The tent they shared was a tight fit for the three of them: Devorast a little too tall for it, and the two dwarves a little too wide, but while they toiled away on the rich man’s winery, the tent was home. It kept the rain out better than their basement room, at least, though it had only rained twice since they’d been there. There was a decent sense of camaraderie in the camp, so no one messed about with their belongings or kept the camp up late with talking, singing, or other disturbances. It wasn’t the Great Rift, but Hrothgar had seen worse.
“Where do you go at night?” the dwarf asked.
Devorast pulled off his tunic and sat on the edge of his own cot. In the dark tent Hrothgar knew the human couldn’t see his face, but the dwarf could see Devorast’s.
“Ivar?” Hrothgar prompted.
“The woods,” the human answered, then rubbed his face with his hands.
“North?” asked the dwarf. “Across the path?”
“It gives me a chance to think,” he said. “You know how we humans value the fresh air.”
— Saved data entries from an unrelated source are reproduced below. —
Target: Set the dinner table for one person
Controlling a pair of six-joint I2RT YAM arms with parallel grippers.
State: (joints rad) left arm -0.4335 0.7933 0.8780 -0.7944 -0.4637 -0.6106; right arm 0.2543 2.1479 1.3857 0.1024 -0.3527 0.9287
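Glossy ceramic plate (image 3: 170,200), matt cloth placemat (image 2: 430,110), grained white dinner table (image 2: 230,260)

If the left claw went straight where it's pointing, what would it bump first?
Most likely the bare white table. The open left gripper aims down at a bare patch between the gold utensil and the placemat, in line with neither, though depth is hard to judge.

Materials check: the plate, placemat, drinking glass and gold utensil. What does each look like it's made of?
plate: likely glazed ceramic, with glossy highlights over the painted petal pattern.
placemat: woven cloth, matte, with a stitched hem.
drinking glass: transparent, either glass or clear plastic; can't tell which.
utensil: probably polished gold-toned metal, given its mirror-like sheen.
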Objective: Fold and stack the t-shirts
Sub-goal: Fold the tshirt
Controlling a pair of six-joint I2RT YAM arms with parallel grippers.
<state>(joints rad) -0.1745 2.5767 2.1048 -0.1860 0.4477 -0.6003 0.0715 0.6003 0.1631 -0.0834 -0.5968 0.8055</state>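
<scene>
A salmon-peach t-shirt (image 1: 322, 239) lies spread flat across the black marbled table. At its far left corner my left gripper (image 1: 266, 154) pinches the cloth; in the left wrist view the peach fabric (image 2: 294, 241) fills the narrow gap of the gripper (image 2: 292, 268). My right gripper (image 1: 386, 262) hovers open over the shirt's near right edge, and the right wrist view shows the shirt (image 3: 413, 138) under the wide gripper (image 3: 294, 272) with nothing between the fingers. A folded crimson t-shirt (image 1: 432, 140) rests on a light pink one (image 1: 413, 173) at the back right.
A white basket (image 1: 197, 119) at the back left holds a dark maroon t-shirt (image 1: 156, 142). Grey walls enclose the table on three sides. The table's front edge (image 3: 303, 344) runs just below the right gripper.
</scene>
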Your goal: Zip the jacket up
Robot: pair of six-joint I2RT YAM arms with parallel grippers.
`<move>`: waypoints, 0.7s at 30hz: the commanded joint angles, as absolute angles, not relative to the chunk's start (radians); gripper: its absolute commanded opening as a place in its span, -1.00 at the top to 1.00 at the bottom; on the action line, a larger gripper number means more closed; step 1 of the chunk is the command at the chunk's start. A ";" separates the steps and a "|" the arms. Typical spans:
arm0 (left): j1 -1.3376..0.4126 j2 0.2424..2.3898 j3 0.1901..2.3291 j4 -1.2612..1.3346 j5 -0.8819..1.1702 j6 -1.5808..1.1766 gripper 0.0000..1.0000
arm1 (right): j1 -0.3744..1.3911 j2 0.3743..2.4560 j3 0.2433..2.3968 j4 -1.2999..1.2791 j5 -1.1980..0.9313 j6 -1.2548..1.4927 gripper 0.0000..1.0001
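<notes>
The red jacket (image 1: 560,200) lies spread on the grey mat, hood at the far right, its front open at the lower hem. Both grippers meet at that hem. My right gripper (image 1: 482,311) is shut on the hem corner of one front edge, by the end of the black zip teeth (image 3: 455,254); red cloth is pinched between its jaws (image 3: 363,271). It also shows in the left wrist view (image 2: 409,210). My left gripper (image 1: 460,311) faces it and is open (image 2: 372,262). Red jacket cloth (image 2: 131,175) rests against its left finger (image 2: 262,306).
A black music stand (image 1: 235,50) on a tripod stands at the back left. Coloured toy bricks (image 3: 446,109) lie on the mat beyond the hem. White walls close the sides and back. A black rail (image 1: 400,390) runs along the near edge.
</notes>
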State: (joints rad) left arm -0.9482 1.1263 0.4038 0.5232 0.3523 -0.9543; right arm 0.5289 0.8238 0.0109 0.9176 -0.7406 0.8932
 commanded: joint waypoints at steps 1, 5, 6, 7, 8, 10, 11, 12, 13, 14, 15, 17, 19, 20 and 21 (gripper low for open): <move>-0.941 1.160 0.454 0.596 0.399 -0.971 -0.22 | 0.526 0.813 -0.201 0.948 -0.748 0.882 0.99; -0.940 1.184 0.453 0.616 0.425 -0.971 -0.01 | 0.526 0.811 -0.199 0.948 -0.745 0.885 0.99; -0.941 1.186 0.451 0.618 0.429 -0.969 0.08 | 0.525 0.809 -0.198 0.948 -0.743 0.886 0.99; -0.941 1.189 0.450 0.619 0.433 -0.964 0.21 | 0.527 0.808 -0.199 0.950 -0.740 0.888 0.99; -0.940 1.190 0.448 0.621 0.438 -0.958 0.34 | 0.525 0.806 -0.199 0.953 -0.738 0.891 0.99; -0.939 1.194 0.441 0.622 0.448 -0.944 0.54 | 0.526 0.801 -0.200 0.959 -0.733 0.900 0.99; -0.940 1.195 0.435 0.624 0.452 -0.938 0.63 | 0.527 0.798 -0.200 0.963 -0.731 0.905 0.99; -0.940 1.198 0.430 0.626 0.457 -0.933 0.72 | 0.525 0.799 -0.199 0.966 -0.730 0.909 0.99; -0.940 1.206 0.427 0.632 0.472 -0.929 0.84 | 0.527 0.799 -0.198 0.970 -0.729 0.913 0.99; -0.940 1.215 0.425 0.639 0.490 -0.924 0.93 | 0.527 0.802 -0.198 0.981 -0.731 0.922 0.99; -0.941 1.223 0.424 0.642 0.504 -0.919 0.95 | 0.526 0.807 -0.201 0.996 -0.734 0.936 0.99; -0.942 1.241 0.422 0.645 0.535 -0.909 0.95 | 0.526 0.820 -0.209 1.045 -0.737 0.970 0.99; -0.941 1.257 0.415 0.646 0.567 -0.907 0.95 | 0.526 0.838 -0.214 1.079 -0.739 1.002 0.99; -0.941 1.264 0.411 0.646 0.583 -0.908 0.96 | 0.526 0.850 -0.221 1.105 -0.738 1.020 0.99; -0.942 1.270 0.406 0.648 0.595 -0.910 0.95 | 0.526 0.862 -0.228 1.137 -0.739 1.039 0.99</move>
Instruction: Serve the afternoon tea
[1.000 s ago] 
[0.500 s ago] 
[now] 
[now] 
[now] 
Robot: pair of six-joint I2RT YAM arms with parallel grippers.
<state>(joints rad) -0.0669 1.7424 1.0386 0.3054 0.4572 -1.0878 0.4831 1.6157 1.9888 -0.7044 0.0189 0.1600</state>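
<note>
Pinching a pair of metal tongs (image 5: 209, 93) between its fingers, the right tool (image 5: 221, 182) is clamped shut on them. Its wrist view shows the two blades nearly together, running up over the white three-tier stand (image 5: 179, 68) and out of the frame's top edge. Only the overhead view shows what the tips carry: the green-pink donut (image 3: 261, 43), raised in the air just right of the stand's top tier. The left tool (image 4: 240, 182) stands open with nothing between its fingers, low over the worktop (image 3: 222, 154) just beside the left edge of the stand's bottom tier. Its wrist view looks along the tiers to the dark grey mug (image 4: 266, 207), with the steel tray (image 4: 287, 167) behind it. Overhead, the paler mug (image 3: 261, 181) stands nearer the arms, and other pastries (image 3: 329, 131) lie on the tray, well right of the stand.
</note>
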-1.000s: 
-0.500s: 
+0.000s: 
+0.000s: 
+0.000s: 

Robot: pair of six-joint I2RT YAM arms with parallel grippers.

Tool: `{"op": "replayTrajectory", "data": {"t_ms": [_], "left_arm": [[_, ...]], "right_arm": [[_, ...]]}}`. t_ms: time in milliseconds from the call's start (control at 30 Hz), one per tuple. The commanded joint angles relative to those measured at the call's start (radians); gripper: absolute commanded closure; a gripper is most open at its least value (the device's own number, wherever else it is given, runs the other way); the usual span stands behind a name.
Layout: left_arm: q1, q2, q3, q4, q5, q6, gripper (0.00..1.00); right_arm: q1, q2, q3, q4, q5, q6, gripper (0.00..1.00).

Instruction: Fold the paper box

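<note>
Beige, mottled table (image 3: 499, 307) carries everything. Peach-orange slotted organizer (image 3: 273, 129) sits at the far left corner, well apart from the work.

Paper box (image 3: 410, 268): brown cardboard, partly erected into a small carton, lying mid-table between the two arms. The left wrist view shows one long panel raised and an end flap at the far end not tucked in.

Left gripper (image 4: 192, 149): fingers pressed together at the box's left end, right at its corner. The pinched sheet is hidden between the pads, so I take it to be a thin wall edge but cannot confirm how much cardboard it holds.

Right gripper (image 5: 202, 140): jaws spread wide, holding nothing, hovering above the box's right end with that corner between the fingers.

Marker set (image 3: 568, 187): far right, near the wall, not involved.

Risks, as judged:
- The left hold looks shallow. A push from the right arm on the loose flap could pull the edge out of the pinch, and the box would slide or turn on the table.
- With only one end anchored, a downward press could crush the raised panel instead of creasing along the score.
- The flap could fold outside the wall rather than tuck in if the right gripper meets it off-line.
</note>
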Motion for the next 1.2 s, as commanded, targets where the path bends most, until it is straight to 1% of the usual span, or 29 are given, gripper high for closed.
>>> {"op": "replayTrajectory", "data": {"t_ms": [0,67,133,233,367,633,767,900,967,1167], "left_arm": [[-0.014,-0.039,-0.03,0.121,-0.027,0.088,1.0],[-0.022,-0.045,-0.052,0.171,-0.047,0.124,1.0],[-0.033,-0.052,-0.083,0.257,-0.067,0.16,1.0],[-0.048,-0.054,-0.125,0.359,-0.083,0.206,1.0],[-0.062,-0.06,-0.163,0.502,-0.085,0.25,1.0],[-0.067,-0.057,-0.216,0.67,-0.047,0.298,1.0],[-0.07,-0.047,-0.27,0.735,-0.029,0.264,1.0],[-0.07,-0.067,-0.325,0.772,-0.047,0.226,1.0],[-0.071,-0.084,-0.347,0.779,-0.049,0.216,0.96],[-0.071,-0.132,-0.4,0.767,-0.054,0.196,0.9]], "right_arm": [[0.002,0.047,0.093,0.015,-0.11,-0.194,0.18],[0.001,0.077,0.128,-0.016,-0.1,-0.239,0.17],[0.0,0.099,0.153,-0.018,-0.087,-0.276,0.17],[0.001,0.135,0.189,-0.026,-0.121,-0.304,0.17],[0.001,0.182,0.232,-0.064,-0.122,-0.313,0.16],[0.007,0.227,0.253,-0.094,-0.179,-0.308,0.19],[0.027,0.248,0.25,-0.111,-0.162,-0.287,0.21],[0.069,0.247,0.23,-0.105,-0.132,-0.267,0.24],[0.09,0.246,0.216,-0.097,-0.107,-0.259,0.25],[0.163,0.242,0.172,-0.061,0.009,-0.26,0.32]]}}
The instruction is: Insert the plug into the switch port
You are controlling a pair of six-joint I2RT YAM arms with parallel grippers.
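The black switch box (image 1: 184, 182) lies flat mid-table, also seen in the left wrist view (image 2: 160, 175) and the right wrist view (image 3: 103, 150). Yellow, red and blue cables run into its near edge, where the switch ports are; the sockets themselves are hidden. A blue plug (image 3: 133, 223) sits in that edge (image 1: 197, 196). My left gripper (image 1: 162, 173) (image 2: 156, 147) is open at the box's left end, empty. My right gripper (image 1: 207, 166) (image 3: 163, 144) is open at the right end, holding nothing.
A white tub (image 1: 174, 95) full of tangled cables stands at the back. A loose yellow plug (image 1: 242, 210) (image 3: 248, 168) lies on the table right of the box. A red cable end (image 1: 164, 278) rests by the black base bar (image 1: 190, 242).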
“Ha,” Hrothgar huffed. “That’s a dangerous pursuit, my friend. There could be predators about. After all, the last few times we went out of the city together it was, what, giant frogs and killer waves? Or was it killer frogs and giant waves? Either way, one more walk in the woods and you could find yourself working your way through a dragon’s bowels, and he’ll use your shin bone for a toothpick.”
Devorast smiled and lay down on his back, his hands behind his head.
“I’m only kinda kidding, there,” the dwarf warned.
“I can take care of myself,” Devorast said. “Besides, this whole area has been cleared, and there are patrols.”
“Those guards are city-born,” the dwarf complained. “One look at the beasties that haunt these parts and they’ll run back to Innarlith so their mommas can wash the night soil out of their breeches.”
“Maybe so,” the human allowed.
Hrothgar sat quietly watching Devorast for a moment. He hadn’t closed his eyes and didn’t appear sleepy.
“Well, you already woke me up,” Hrothgar said. “Might as well tell me what’s on your mind then maybe we can both get a little shut eye. I’m still catching up on what I lost to the su—”
Hrothgar couldn’t bring himself to say the word “sunburn.”
The first ten days at the work site had been among the most painful of his life. Everything Devorast had warned him about had come to pass, including the peeling. Then there was the itching, the burning again, and more peeling. He and Vrengarl sat for so long every night, just tearing layers of flaky yellow-white skin off each other’s backs; Hrothgar was sure he’d lost an inch off his shoulder span. Eventually, though, all that stopped, but what they were left with was no less disturbing.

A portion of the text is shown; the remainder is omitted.